**What to work on:**
Please return every line below that contains the string "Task".

**Records from a collection:**

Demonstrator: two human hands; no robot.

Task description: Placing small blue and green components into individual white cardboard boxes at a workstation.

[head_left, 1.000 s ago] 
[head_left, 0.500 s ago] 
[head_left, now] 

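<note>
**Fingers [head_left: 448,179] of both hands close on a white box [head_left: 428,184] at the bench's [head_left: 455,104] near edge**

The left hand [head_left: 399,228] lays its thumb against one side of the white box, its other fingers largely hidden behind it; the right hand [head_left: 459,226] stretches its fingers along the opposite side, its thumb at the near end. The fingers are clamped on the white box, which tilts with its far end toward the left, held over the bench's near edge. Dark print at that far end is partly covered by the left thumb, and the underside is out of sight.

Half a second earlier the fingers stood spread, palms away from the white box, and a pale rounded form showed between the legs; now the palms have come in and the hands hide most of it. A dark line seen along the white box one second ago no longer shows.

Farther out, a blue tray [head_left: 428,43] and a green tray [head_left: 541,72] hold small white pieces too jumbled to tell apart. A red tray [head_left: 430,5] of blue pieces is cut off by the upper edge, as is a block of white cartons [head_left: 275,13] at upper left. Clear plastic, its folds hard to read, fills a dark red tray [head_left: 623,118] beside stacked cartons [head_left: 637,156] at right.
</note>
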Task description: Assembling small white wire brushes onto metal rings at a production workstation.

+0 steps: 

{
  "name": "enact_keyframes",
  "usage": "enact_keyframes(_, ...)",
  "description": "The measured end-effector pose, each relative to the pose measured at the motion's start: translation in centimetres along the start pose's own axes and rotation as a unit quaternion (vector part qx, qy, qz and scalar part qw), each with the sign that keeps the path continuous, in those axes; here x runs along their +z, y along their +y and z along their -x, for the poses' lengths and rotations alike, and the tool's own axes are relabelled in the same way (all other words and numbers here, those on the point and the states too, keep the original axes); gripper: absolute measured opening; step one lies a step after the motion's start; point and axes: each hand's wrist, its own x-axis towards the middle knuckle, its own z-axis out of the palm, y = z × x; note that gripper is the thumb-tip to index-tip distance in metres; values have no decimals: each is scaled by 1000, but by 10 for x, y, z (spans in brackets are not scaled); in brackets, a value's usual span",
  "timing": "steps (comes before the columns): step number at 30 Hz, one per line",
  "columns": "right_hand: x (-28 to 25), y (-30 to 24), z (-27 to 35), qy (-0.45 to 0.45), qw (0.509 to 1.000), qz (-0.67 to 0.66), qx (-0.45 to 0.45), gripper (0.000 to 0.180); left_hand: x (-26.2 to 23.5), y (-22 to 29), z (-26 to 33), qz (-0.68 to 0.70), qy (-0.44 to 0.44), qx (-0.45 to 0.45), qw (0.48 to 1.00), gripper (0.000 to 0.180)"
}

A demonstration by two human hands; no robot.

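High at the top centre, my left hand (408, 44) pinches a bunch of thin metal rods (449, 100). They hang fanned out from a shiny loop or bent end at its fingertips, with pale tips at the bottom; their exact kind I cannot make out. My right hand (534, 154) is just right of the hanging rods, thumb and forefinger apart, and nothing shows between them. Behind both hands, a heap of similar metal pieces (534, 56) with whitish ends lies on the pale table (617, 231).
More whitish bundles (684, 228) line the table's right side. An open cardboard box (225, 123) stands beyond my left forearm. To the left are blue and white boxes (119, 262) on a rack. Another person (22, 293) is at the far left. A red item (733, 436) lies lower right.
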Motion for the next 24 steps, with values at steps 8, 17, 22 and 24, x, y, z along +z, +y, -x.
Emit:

**Reply to the exercise:**
Task description: Placing small blue and green components into individual white cardboard boxes at a workstation.
Task description: Assembling small white wire brushes onto metal rings at a production workstation.

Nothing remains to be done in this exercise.